Group health insurance is a policy purchased by a company to offer to their employees as one of the benefits of employment. Group health insurance can also be offered by professional associations, trade groups, and unions to their members. These plans cannot be purchased by individuals. The employer or administration typically pays for, or “sponsors,” a portion of the insurance premium.

An employer may choose to offer a single plan option or tiered plans ranging from basic coverage to more robust coverage with add-ons. The employer may also extend coverage to the employee’s immediate family. Companies with over 50 full-time equivalent employees are federally mandated to offer affordable minimal essential health insurance coverage, but many smaller companies offer it as well.

Who is Eligible for Group Health Insurance?

The following may be eligible for coverage under an employer’s group health plan:

Full-time employees: Those who work at least 30 hours per week are considered full-time and are eligible if the employer offers health insurance coverage. The employer may require a waiting period for new employees before they can enroll.

Part-time employees: Some employers extend coverage to their part-time workforce, based on other eligibility criteria including hours worked.

Spouses: The employee’s husband or wife is allowed coverage under their plan. Some employers may require documentation, such as a marriage certificate. Usually, it doesn’t matter whether or not they are claimed as a tax dependent.

Domestic partners: Many employers now extend eligibility to non-married partners who reside with the covered employee. Additional requirements may apply.

Children under age 26: Dependent children of a covered employee must be offered coverage under the employee’s plan. Adult children under age 26 are also eligible for inclusion, even if they are not tax dependents or don’t live with their parents. 

Dependent adults: An adult family member (such as an elderly parent or special-needs relative) who is financially dependent on a covered employee may be eligible under certain circumstances. 

Former employees: For a limited time (usually up to 18 months) after leaving a company, COBRA plans allow former employees to keep their existing group plan, but they must bear the full premium cost. Some employers even extend group insurance eligibility to retirees.

It’s important to note that while the employer may pay for some or all of the premium for the enrolled employee, there is no legal requirement to pay the premium for family members.

What are the Advantages of Group Health Insurance for Employers and Employees?

Group health insurance is the most familiar way to provide protection for employed individuals and their families, and it offers many incentives for both employers and


Advantages for Employers
  1. Attracting and retaining quality employees

  2. Ensured wellness of your workforce with fewer sick days

  3. Increased productivity

  4. Business tax deductions

  5. Compliance with federal law

Advantages for Employees
  1. Improved job satisfaction

  2. Affordable healthcare

  3. Large networks with comprehensive coverage

  4. Premiums paid pre-tax, reducing taxable income

Group insurance plans are typically more affordable than individual plans, because the premium costs are subsidized by the employer and the claims risk is shared among all members in the group’s plan. Choosing a plan with a high deductible and low premium further helps minimize the monthly expense.

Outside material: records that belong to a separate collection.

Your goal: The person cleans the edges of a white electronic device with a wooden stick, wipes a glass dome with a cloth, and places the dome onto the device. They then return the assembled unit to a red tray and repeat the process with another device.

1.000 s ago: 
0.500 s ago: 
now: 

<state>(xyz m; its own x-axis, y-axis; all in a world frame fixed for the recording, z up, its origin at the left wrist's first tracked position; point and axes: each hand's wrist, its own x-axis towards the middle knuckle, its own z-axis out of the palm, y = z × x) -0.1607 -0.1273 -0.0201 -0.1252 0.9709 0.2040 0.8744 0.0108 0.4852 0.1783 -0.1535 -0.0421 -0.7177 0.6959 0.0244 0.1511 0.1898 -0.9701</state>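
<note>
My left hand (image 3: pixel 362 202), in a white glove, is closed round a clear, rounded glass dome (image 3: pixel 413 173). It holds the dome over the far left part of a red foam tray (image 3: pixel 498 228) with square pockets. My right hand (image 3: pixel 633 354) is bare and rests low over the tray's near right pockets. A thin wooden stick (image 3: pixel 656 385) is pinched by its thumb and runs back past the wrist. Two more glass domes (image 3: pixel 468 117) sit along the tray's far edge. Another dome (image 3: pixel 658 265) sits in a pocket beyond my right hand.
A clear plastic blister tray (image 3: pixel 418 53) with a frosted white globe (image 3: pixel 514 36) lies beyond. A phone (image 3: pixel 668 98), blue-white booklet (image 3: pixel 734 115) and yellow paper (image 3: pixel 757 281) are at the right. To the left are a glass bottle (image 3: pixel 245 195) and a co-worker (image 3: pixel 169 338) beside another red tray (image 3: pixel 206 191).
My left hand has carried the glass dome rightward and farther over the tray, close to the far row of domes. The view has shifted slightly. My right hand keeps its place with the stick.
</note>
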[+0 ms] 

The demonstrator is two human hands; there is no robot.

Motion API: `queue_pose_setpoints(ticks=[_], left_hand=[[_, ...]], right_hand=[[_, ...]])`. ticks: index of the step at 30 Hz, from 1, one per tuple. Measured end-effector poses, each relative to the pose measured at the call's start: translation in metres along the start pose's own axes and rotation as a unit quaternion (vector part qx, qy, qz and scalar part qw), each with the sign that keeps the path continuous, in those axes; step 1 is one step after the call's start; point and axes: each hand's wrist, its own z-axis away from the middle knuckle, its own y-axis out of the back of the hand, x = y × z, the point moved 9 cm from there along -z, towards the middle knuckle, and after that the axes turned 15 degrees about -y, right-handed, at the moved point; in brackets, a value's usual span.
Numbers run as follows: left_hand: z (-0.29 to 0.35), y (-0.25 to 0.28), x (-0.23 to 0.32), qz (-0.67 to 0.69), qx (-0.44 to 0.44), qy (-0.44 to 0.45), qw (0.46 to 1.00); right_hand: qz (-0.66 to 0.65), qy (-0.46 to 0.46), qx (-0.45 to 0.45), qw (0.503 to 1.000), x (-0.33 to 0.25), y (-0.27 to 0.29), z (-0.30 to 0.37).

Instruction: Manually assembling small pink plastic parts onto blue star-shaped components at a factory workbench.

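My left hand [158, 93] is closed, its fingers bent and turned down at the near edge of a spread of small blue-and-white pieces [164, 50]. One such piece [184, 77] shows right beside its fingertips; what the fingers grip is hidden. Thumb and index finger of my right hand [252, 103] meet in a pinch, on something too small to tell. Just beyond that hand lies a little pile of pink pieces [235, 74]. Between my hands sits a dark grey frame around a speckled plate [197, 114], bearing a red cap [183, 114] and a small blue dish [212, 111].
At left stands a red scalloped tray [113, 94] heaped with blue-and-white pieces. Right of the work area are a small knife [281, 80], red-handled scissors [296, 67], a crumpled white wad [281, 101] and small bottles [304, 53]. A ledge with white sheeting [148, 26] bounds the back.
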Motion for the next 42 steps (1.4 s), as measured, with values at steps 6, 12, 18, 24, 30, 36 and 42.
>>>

Various plans are available to best meet the needs of the employee and his or her family, such as HMO plans, PPO plans, and high-deductible plans. Healthcare options are robust, often with large provider networks and uncapped visits to in-network specialists. Additionally, some employers offer benefits such as dental plans, vision plans, and Health Savings Account contributions.

Who Pays for Group Health Insurance?

Group health insurance plans allow the cost to be split between the employer and all employees under the plan. Here are the possible scenarios:

  1. The employer pays the entire premium for the employee.

  2. The employee pays a portion of the premium, while the employer pays the rest.

Before enrolling in a health plan, an employee can check with their employer or HR department to calculate what the employer contribution and employee responsibility amounts will be.

How Do I Compare Different Plans Offered?

When comparing health plan options, consider the premiums (monthly payment), deductibles (the amount you pay before your insurance applies), and copays (the amount you pay for services). You should also compare coverage offered for prescriptions, mental health care, and other services that apply to you.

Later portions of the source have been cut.